Salado desautoriza a su concejal de Hacienda para complacer las demandas de la oposición

Arrinconados Pleno Salado Fdz

El concejal de Economía y Hacienda, Antonio Fernández (PP), sufrió un duro varapalo a manos de su propio alcalde, Francisco Salado (PP). Después de que Fernández se negara rotundamente a rebajar del 0,85 el tipo del IBI, el regidor decidió unilateralmente y sin previo consenso con su experto económico, bajarlo al 0,84, lo que ganó el apoyo mayoritario del salón plenario.

El bipartito PP-PA salía de una discusión en la que había tenido que pasar el maltrago de admitir que, una vez más y por decisión judicial, el concurso público para la gestión de la piscina cubierta municipal vuelve a estar paralizado tras nuevos recursos presentados. En esta coyuntura, afrontó la aprobación de la bajada del tipo del IBI que, según Fernández, el equipo de Gobierno había decidido rebajar del 0,89 al 0,85, “sin el permiso de los técnicos pero con cierto consentimiento”.

La medida no satisfacía a la oposición, que demandaba descensos por debajo del 0,84, puesto que el incremento del 10% interanual al que está obligado el Consistorio desde que así lo aprobara -y hasta el 2023- el Gobierno de Rajoy, derivaba en una subida del recibo total del IBI.

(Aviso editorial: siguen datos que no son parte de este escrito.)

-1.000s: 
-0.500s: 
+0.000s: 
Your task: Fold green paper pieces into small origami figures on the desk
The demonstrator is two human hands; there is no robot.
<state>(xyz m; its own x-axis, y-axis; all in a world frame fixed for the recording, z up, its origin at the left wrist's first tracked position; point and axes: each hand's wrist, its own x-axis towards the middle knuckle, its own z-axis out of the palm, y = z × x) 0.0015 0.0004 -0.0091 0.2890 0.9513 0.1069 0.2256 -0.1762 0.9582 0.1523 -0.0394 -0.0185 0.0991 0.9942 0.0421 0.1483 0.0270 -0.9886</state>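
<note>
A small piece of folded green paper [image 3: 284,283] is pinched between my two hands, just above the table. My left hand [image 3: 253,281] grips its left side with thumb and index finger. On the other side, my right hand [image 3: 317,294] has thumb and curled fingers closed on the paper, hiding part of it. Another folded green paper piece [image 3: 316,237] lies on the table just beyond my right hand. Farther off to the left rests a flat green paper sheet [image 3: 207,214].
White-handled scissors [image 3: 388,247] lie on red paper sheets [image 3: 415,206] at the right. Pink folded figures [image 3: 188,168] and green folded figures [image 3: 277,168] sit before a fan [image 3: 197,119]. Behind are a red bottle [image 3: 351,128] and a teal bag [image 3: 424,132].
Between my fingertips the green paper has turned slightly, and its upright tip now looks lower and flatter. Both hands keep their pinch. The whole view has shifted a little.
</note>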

El concejal de economía y Hacienda se negó en rotundo, a pesar de haber admitido que según datos del Patronato de Recaudación de la Diputación, “que es quien tiene los datos feacientes”, el punto de equilibrio se encontraba en el 0,84. Desde su punto de vista, “se nota que estamos en año electoral”, y reprochó que por ello la oposición quisiera bajar aún más el tipo.

Justo después de la intervención en la que Fernández expuso que “sería una irresponsabilidad tremenda por mi parte aceptar una bajada mayor” del 0,85, Salado sentenció: “El punto de equilibrio prácticamente está en el 0,84, vamos a aceptar la propuesta del 0,84 para que prácticamente haya una congelación“.

La risotada en el salón de Plenos fue generalizada ante tamaña desautorización, si bien fue acogida con agrado por la oposición que, sin ver plenamente satisfechas sus reclamaciones para que la ciudadanía vea una bajada del IBI en 2019, sí votó a favor de esta congelación.

Salado precisó que “tendremos que ajustar el presupuesto”, dado que se recaudará algo menos, aunque convino que haber cedido a la presión de la oposición “es una medida positiva para todos”.

Por su parte, el concejal de Hacienda quiso dejar claro que “la propuesta es del señor alcalde, no de este concejal que les habla”. Concluyó Fernández su intervención señalando que “como muestra de buena voluntad y porque estamos en Navidad, admitimos el 0,84”, agradeciendo “el consenso a la propuesta del alcalde”.